Un texte pour réduire l’exposition au cadmium adopté en commission à l’Assemblée


AFP le 27/05/2026 à 15:11

Une proposition de loi écologiste pour limiter les risques d'exposition au cadmium, un métal lourd toxique auquel la population française est particulièrement exposée, a été adoptée mercredi en commission à l'Assemblée nationale. Elle sera examinée la semaine prochaine dans l'hémicycle.

Le texte très médiatisé du député écologiste Benoît Biteau, également porté par Clémentine Autain (l’Après), a été réécrit par rapport à une première version, qui prônait une interdiction totale. Dans un esprit de compromis, il propose cette fois une baisse progressive dès 2027 des taux de cadmium dans les engrais minéraux phosphatés, source importante d’apport en cadmium dans les sols agricoles.

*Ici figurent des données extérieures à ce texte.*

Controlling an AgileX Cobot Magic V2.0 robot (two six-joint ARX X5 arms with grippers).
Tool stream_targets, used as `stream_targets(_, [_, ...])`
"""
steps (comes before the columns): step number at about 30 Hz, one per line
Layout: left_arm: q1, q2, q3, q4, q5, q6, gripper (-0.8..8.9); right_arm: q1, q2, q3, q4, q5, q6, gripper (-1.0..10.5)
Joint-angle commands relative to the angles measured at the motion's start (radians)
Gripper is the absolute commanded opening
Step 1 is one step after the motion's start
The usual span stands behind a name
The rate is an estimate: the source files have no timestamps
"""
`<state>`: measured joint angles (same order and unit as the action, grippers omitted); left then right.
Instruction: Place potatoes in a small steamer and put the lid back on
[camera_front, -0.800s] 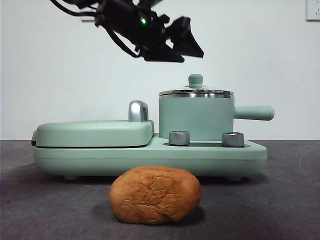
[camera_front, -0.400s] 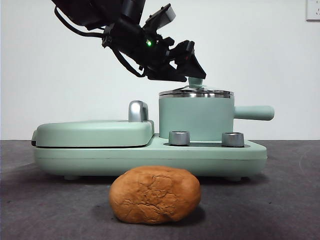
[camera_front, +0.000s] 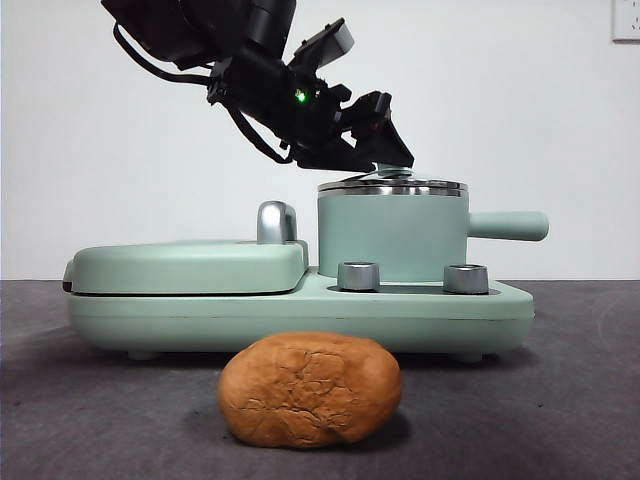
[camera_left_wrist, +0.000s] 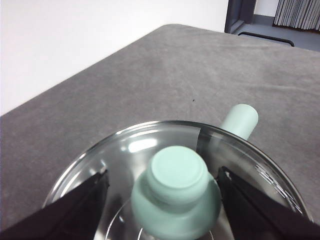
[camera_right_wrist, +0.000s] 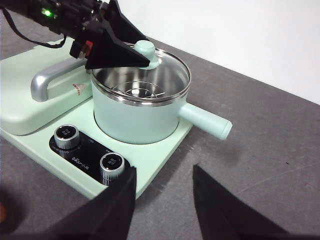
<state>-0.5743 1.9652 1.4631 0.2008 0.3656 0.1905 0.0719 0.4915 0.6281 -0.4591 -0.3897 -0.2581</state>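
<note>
The potato (camera_front: 310, 390), an orange-brown cracked lump, lies on the dark table in front of the appliance. Behind it the mint-green small steamer (camera_front: 392, 235) (camera_right_wrist: 135, 115) stands on the base's right side, its handle (camera_front: 508, 225) pointing right. The glass lid (camera_front: 392, 185) (camera_left_wrist: 145, 145) (camera_right_wrist: 170, 65) sits on its rim. My left gripper (camera_front: 385, 150) (camera_left_wrist: 162, 172) (camera_right_wrist: 120, 50) is down at the lid, open, one jaw on each side of the mint knob (camera_left_wrist: 175, 190) with small gaps. Farther back, on the near side of the appliance, my right gripper (camera_right_wrist: 164, 170) hangs open and holds nothing.
The flat mint-green griddle (camera_front: 190, 265) with its chrome handle (camera_front: 276, 222) fills the left half of the base (camera_front: 300, 315). Two steel dials (camera_front: 359, 276) (camera_front: 466, 278) sit in front of the pot. A white wall stands behind.
My left gripper has come down and to the right from above the pot, and its jaws now straddle the lid's knob. The potato and the lid have not moved.
</note>
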Motion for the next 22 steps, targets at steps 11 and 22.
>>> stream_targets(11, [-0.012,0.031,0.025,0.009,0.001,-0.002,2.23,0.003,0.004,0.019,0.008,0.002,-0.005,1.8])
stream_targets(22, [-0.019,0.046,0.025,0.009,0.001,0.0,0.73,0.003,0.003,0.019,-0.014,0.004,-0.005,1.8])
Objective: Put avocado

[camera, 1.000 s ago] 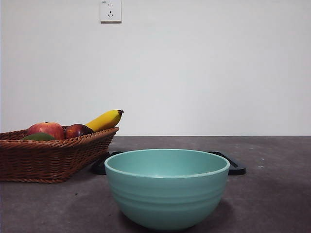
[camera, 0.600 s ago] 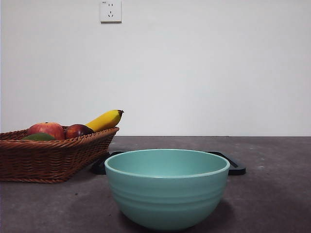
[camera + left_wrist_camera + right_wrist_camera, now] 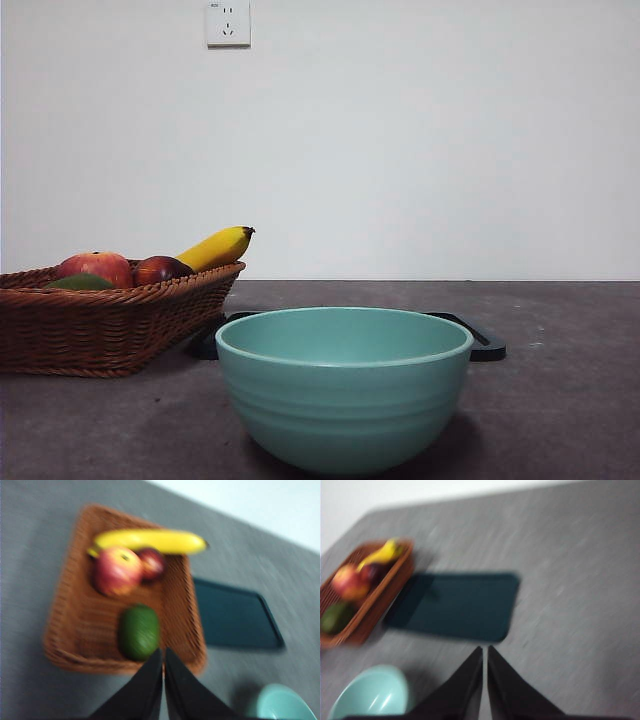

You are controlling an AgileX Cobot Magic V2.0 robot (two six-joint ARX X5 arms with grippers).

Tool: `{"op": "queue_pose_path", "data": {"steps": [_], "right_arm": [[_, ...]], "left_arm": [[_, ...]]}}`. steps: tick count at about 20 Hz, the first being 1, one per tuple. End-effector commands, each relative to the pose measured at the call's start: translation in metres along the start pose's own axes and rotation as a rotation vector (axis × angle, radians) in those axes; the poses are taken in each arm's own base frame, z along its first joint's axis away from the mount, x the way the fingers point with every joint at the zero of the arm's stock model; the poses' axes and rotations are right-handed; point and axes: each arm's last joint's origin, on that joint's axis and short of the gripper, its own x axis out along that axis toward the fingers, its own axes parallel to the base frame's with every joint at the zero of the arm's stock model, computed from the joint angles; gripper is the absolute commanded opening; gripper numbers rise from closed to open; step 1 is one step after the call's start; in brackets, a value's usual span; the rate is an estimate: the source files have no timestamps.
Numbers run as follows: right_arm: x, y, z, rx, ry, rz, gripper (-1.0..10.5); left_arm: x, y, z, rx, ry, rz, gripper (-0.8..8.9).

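Pre-grasp: left end effector closed and empty above avocado in basket, right end effector closed, idle; next open left, descend.

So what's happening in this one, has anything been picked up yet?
Nothing is being handled yet. The avocado lies in the wicker basket along with a red-yellow apple, a dark maroon fruit and a banana. The left gripper is above the basket's edge near the avocado, jaws shut and holding nothing. The right gripper is over the table by the dark tray, also shut and empty. A teal bowl stands in front of the tray.
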Motion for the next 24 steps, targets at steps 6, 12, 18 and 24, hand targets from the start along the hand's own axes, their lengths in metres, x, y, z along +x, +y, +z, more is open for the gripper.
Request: {"op": "queue_pose_path", "data": {"steps": [6,12,18,24], "right_arm": [[0.003,0.026,0.027,-0.134,0.289,0.211,0.1],[0.010,0.049,0.029,-0.231,0.416,0.360,0.1],[0.012,0.053,0.028,-0.254,0.429,0.389,0.1],[0.012,0.053,0.028,-0.249,0.431,0.387,2.7]], "left_arm": [[-0.001,-0.021,0.030,0.123,0.260,-0.185,0.09],[-0.005,-0.032,0.033,0.160,0.361,-0.260,0.09],[-0.005,-0.033,0.031,0.170,0.376,-0.266,0.35],[-0.005,-0.033,0.031,0.171,0.375,-0.265,3.23]]}}
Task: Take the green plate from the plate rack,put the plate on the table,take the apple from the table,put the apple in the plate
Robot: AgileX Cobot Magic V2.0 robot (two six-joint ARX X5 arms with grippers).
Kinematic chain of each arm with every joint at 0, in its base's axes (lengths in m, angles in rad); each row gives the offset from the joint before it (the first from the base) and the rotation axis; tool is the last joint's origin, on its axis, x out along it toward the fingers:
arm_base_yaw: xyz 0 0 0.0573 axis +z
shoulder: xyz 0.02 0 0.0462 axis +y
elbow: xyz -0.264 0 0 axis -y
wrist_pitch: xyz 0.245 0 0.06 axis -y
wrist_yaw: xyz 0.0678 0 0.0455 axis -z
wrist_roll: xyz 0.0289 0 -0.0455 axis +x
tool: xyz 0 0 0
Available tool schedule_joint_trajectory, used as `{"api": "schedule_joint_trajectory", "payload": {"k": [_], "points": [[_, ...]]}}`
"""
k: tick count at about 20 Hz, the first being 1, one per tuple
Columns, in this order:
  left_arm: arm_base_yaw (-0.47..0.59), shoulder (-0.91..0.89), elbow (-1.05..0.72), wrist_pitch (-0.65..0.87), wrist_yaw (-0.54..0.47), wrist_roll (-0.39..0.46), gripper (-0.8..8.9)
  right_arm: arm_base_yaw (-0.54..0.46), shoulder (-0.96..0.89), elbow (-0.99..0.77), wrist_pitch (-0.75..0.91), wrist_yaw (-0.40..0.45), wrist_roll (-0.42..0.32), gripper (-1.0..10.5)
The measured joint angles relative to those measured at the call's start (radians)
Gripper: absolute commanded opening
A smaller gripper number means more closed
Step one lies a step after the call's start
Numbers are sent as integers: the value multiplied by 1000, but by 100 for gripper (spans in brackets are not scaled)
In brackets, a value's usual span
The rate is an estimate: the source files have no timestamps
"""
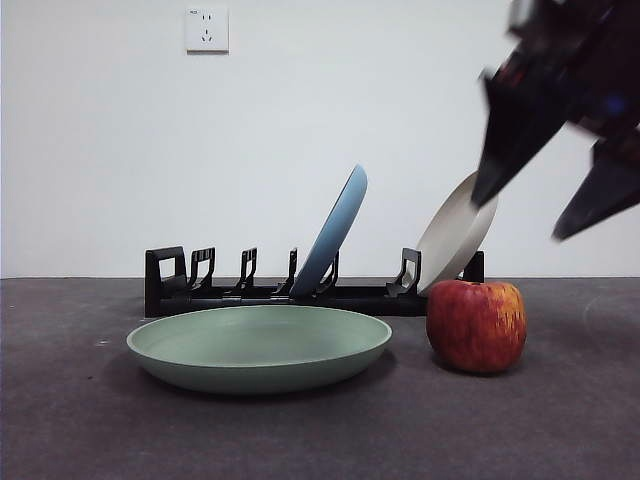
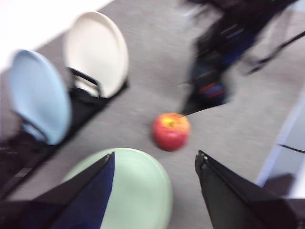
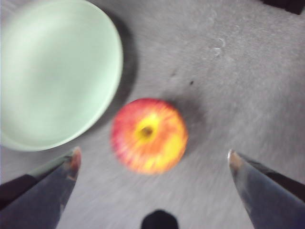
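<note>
The red, yellow-streaked apple sits on the dark grey bench just beside the pale sage-green round plate, already laid flat. The right pincer hangs above it, spread wide and empty; next it must descend and close squarely around the apple.

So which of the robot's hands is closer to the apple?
The right. Its gripper hangs open directly above the apple; the left gripper is farther back, over the green plate.

The right claw has two dark, wedge-shaped jaws with pale worn tips. The left claw is black too — one jaw showing a deep blue face. Red and blue markings show on the right arm.
</note>
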Motion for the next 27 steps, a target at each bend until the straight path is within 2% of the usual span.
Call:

Dans un récent rapport, l’agence de sécurité sanitaire française Anses a confirmé que l’alimentation est en France la première source d’exposition au cadmium, toxique pour la reproduction et cancérogène en cas d’exposition prolongée. L’Anses recommande d’abaisser les limites maximales autorisées de cadmium dans les engrais phosphatés à 20, contre 90 actuellement en France et 60 en Europe.

Une trajectoire par paliers

Pour des « raisons d’approvisionnement » et « diplomatiques », en France, « on s’est autorisé 90 milligrammes (…) le gisement marocain faisant partie de la principale ressource, avec un gisement riche en cadmium », a expliqué Benoît Biteau. Résultat, « la population française est contaminée comme aucun autre peuple européen », et c’est pourquoi « il faut que la France avance plus vite que les autres États membres », a-t-il ajouté.

La proposition de loi propose une trajectoire par paliers : réduire la teneur maximale autorisée à 40 milligrammes par kilo d’engrais dès 2027, puis à 20 à partir de 2030. Des amendements de Jean-Luc Fugit (Renaissance) visant à adoucir cette trajectoire, en atteignant ces cibles à des dates ultérieures, afin de « donner le temps aux producteurs » d’engrais de s’adapter, ont été rejetés.

Le gouvernement envisage lui une baisse à 60 en 2027, 40 en 2030, et 20 d’ici 2038. Pour la députée MoDem Louise Morel, le texte « ferait peser un risque sur la compétitivité de nos agriculteurs », alors que la majorité des engrais minéraux sont importés. Il entraînerait « de fortes contraintes sur les approvisionnements » et donc « une hausse des coûts difficilement supportable » pour les agriculteurs, a abondé Christelle Minard (LR).

Un argument battu en brèche par Benoît Biteau, selon qui les producteurs d’engrais affirment pouvoir être prêts à temps, grâce à des processus de « décadmiation » jugés « pas très onéreux ». Le surcoût pour les agriculteurs serait « de 2 € par hectare et par an », selon le député, lui-même agriculteur.